Currently, we are performing single cell RNA-seq analysis to determine the specific transcriptomic signatures of skin-recirculating NK cells relative to that of their counterparts at distant sites. By comparing NK cells in skin-draining afferent lymph, blood, and mesenteric lymph, we hope to discover the unique signatures of NK cells circulating through different sites. We hypothesize that a distinct population of skin NK cells exists, with little to no overlap with gut NK cells. that blood NK cells contain the highest variety of NK cell clusters that overlaps with skin and mesenteric lymph NK cells. In contrast, we predict skin and mesenteric NK cells will contain distinct populations.
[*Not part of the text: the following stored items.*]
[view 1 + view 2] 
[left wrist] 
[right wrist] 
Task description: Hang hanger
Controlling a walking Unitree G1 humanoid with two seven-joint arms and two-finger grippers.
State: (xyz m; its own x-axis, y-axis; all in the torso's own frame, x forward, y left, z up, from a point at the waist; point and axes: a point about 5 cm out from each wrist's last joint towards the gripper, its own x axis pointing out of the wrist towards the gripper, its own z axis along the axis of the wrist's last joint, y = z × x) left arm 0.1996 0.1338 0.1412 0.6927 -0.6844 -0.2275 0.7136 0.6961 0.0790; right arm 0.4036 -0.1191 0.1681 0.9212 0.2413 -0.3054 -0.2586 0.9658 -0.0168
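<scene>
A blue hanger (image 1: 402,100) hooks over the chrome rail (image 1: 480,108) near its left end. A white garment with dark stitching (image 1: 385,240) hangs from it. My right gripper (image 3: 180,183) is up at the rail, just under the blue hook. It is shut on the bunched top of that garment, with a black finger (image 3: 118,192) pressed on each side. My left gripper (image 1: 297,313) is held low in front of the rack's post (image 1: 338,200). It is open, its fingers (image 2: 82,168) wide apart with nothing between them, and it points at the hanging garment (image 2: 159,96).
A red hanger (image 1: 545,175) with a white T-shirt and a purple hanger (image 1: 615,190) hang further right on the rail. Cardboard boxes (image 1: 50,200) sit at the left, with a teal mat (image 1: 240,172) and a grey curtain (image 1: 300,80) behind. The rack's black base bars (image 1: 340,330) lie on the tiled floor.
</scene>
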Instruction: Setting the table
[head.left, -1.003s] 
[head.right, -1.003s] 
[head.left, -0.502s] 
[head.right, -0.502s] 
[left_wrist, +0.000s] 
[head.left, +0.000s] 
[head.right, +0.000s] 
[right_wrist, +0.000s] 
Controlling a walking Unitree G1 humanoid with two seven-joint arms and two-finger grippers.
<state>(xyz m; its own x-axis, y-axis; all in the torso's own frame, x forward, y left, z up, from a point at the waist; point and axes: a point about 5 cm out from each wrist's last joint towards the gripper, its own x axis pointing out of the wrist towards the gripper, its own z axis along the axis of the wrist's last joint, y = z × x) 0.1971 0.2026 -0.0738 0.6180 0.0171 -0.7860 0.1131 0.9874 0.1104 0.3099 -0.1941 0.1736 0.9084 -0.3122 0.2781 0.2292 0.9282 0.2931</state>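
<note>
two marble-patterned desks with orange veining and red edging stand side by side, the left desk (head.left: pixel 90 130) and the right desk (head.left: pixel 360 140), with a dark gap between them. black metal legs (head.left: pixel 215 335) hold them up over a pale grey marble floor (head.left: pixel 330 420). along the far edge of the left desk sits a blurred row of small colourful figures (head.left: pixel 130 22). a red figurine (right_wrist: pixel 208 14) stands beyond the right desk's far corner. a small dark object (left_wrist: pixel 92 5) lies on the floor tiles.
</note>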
This project will help to elucidate important tissue homing mechanisms used by NK cells, and ultimately establish whether they can be targeted therapeutically in inflammation, infection, or cancer.
Signals that mediate T cell retention in vs. egress from the effector site during inflammation.
Our work discovered that memory/effector T cells egress from extralymphoid tissues during inflammation and infection, and that exit receptor requirements change during the course of inflammation. Importantly, we established a proof-of-principle that the regulation of pro-inflammatory T cell egress from the effector site governs the inflammatory process. We demonstrated that exit receptors can be targeted to modulate T cell dwell time and inflammation at effector sites, revealing T cell tissue egress via lymph as a control point of inflammation and novel potential target of anti-inflammatory therapy.
Studies are underway to reveal the mechanism by which different chemoattractant pathways regulate T cell egress and retention over the course of inflammation. Follow-up studies will also validate whether specific exit receptors can be targeted for therapeutic purposes during inflammation or infection.